## [INFORMATION SUPPLIED]

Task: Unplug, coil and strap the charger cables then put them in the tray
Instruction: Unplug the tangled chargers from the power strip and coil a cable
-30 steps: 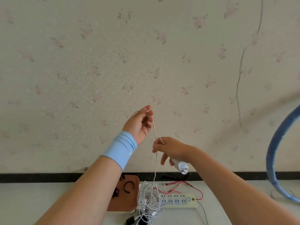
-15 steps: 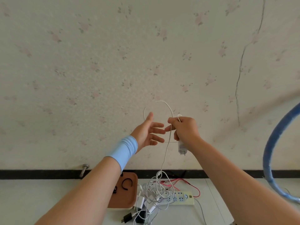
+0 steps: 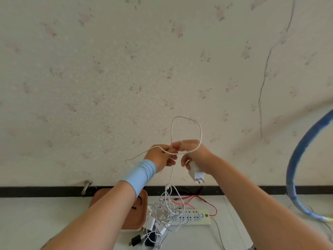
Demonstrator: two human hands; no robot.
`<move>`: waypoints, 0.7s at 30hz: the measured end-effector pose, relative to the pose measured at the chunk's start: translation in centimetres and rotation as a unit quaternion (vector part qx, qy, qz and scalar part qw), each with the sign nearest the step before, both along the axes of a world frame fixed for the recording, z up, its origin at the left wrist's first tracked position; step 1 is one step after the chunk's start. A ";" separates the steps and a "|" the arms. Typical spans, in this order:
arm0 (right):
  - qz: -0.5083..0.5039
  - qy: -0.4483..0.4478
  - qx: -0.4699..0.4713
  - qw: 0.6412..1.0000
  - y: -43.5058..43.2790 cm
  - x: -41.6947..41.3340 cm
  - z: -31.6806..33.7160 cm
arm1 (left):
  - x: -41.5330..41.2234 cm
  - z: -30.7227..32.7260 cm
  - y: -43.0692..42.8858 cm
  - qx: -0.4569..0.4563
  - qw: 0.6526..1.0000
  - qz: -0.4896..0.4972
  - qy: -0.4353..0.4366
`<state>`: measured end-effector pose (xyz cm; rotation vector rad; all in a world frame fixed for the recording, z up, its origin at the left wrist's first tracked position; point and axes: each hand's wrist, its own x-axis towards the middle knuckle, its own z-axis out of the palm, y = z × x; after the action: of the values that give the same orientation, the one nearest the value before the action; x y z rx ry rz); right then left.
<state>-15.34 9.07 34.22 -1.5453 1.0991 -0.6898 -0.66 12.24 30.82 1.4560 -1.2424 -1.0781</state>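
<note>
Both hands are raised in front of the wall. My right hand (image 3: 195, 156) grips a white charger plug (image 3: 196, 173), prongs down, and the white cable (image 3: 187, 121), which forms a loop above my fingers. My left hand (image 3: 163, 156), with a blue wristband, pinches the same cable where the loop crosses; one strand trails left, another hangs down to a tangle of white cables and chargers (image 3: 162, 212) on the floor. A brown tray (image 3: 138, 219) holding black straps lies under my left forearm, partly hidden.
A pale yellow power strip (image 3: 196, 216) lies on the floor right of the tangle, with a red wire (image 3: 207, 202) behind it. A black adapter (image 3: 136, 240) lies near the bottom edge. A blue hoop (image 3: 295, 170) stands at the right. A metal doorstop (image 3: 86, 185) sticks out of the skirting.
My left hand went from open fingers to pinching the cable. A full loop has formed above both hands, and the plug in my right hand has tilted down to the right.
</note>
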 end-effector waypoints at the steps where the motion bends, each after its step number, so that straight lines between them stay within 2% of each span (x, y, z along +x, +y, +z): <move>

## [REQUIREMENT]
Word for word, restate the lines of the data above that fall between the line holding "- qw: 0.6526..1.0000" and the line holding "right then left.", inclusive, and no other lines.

## [EXERCISE RESULT]
  - qw: 0.6526..1.0000
  - qz: -0.4896..0.4972
  - qy: -0.4353..0.4366
`<state>`: measured end-effector pose (xyz cm; rotation vector rad; all in a world frame fixed for the recording, z up, its origin at the left wrist's first tracked position; point and axes: each hand's wrist, its own x-axis towards the middle knuckle, its own z-axis out of the palm, y = z × x; after the action: of the values that give the same orientation, the one nearest the value before the action; x y z rx ry rz); right then left.

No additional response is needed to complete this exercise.